The terrorist group provides camaraderie, a sense of purpose and importance, of participating in history, in a noble undertaking. Group membership also creates a sense of power and of what has been described as ‘revolutionary heroism’, compensating for personal insecurities, failures and frustrations.

The secretive, conspiratorial and tightly controlled operational environment of the radical group also helps ‘seal off’ the individual from the compunctions, values and expectations of ‘normal’ society, creating an alternative world within which a coherent ideology and belief system is systematically propagated and internalised, justifying the use of terrorist violence against progressively dehumanised ‘others’.

Collective identity

Gradually, the collective identity of the group completely dominates the individual, reaching a pinnacle in the suicide terrorist, who thinks nothing of destroying himself to secure the group’s purpose. It is often said that it takes a whole village to raise a single child. It similarly takes a large ‘community’ to prepare a single suicide bomber.

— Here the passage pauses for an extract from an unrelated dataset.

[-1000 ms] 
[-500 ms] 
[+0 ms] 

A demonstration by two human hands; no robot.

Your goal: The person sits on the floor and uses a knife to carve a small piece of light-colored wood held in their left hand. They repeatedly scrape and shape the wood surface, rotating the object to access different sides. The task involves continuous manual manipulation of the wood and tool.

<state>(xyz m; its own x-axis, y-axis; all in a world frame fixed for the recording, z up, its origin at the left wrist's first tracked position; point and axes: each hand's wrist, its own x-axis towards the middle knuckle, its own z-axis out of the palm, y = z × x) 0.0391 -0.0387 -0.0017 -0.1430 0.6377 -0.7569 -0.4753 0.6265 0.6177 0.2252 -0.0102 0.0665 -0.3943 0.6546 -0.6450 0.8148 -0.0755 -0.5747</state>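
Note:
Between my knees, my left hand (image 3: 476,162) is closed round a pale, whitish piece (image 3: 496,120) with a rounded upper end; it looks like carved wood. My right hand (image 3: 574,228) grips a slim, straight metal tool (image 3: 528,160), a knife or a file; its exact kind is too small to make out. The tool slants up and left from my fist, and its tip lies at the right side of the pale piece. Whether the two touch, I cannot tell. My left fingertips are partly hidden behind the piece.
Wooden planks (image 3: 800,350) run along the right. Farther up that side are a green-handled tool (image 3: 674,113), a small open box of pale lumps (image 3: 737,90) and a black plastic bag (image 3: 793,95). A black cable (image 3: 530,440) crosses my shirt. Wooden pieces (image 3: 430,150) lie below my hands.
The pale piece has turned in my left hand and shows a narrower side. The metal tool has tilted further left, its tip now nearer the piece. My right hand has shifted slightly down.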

Not everyone in a terrorist group is, of course, so completely integrated with this sub-culture. Many ‘cadres’ join for a diversity of motives – a study carried out on Khalistani terrorists in Punjab demonstrated that the motive identified by the largest proportion among them was shauqia, ‘for the fun of it’.

The sense of power, the glamour of the gun, access to the good things in life, and purely criminal motives, also bring many into the terrorist stream.

Even where this is the case, however, a long-term association would eventually bring the individual into progressive integration with the ‘group dynamic’, and such an individual would come, in some measure, to share the values, ideologies and objectives of the group as well.

Understanding and contesting such group dynamics and sub-cultures in their formative stages is necessary if terrorist recruitment is to be inhibited.

Regrettably, the capacities of democratic states to intervene at this stage tend to be limited, and it is only deep into the terrorist mobilisation or operational process that intervention becomes legal. Greater monitoring of subversive institutions and of the processes of subversion is becoming necessary, if democracies are to defend themselves against this modern scourge.